Tuesday, September 22nd, 2009

How to Solve Maxwell’s Equations

Description

A detailed tutorial on the solving of Maxwell’s Equations. Step by step tutorial including several examples of how to solve Maxwell’s Equations for reference.

Overview

Maxwell’s equations are a set of four partial differential equations that describe the properties of electric and magnetic fields and relate them to their sources, charge density and current density. The result of these equations is that they show light is an electromagnetic wave. The four different equations and the way to express them is as follows:

Gauss’s Law: relates electric charge contained within a closed surface to the surrounding electrical field.

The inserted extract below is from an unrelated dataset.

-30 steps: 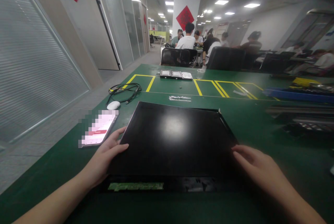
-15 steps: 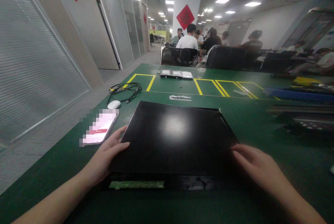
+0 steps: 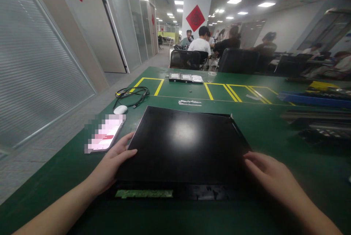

Differentiation: $\nabla \cdot \mathbf{D} = \rho_f$

Integration: $\iint_{\partial V}\!\!\!\!\!\!\!\!\!\!\!\!\!\!\!\!\!\!\!\;\;\;\subset\!\supset \mathbf D\;\cdot\mathrm{d}\mathbf A = Q_{f}(V)$

Gauss’s Law for Magnetism: states that the total magnetic flux through a closed surface is zero.

Differentiation: $\nabla \cdot \mathbf{B} = 0$

Integration: $\iint_{\partial V}\!\!\!\!\!\!\!\!\!\!\!\!\!\!\!\!\!\!\!\;\;\;\subset\!\supset \mathbf B\;\cdot\mathrm{d}\mathbf A = 0$

Maxwell-Faraday Equation: describes how a changing magnetic field can create an electric field.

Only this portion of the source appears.